Actions

Work Header

Dan

Summary:

Phil wakes up one morning with the name Dan tatted on his wrist instead of Danielle

Notes:

WARNINGS FOR TRANSPHOBIA BUT DW PHIL IS NICE KINDA

Work Text:

I was born with the name of my soulamte on my wrist. This name was Danielle until I turned nineteen. This name is now Dan. I’m fine with this.

Phil always wore sleeves after the name changed. He knew he would love Dan, but he didn’t know if others would love him. Everyone thought that Phil would marry a Danielle but know one knew that had changed.

It was February 2nd and Phil woke up with Dan written on his wrist. He thought he was seeing things. He showered and it was still there. The name Dan was still there when he went and got breakfast. The name was still there. This was no trick of the eyes. Dan was a trans boy.

That day Phil wore long sleeves to cover up that his soulmate was trans. He was completed ashamed that Dan was trans but didn’t admit it to himself. Luckily it was a cold day that Phil wore sleeves. No one asked questions, no one even bothered to think about what Phil hiding. No one knew that Phil was hiding anything. No one knew what was going on in Phil’s head.

Phil was always straight in his even though he was told otherwise. Was he gay? Was he bi? Whatever he was he was going to date a trans boy.

Bad. Very bad. He new no one who had expressed an accepting vide towards trans people.
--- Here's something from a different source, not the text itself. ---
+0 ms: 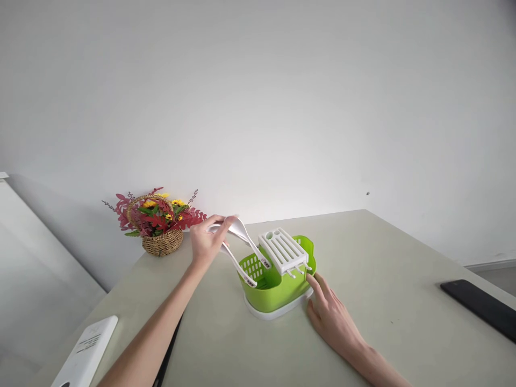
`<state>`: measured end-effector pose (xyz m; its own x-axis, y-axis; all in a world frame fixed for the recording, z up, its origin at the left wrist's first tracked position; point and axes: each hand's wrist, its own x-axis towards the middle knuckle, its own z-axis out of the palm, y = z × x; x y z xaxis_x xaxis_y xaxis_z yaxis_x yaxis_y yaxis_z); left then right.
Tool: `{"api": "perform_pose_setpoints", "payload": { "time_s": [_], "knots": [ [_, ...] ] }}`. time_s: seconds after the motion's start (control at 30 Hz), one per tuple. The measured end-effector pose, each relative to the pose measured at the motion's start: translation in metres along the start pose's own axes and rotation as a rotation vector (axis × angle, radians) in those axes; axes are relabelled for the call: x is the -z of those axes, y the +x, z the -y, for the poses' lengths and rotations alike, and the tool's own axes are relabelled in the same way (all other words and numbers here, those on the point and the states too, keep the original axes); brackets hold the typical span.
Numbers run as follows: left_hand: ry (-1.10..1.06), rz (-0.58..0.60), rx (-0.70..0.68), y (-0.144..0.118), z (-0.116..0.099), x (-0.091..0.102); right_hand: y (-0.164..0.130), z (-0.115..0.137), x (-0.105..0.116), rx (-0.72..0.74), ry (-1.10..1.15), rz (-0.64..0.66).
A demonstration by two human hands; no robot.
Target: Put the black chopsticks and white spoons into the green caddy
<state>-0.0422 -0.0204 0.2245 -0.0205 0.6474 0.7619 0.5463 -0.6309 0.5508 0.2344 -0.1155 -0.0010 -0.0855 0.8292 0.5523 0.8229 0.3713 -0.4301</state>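
Observation:
My left hand point(206, 242) is closed on the bowl ends of two white soup spoons point(255, 251). Their handles slant down to the right, tips over the left compartment of a green plastic utensil caddy point(274, 295). Whether the tips touch its wall I cannot tell. A white slotted rack point(285, 247) with two round holes and small front hooks sits on the caddy's right part. At the caddy's right end, my right hand point(328, 312) rests with fingers stretched against the green side, thumb apart. Beneath the caddy is a white base tray point(268, 314).
A wicker basket point(163, 243) of red and yellow flowers stands at the back left, by the wall. On the pale table point(387, 258) lie a white device point(86, 349) at front left and a black phone-like slab point(481, 307) at right. A dark strip shows under my left forearm.

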Motion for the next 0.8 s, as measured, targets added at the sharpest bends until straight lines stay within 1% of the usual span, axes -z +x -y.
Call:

Maybe he just hadn’t asked.

~

“Mum?” Phil asked, wandering into the kitchen later that day.

“Dinner’s on its way!”

“I was actually wanting to ask you something.” Diane motioned for him to come over and sit at the breakfast bar.

“Ask me anything.”

“Erm, well… What do you think about trans people?” Diane’s comforting face changed but she looked away before Phil had a chance to see what it looked like.

“Phil… You aren’t… Are you?”

“No, no, no. No. I’m just asking.”

“Good. Transgender isn’t normal. It’s not right. I understand homosexuals but not trans people. There is no way in hell that is sane.”

“Oh.”

Maybe his mum was wrong, maybe Dad felt different.

Phil was trying so hard to make Dan an okay thing to have written on your wrist. He was trying to make himself feel okay. He couldn’t fall in love with something that was wrong and he was trying to make it okay.

~

“Hey, dad? What do you think about transgendered people?”

“They aren’t right, talk to your mother about it. I have to go, see you tonight,” his dad snapped before walking out to the car to retrieve his phone.

Okay. Maybe his family didn’t approve. It didn’t mean that other people would hate him.

~

“Um, Pj, real quick. Do you think that if I dated a trans person it would be okay?” Phil asked a little more straight forward. Pj didn’t even reply. He ended the call and Phil was left with a cold feeling that Dan wasn’t right.

And Phil still hadn’t found a way for Dan to be okay.

~

Phil went to bed a little earlier that night. Of course he couldn’t sleep. Phil lifted his wrist and ran his fingers over the name written in black cursive writing. It hadn’t changed and it was clear it would never. No one accepted Dan.

Phil was going to find a way to accept Dan. He didn’t know how, but he was sure he was going to love Dan. He was sure. He loved Dan.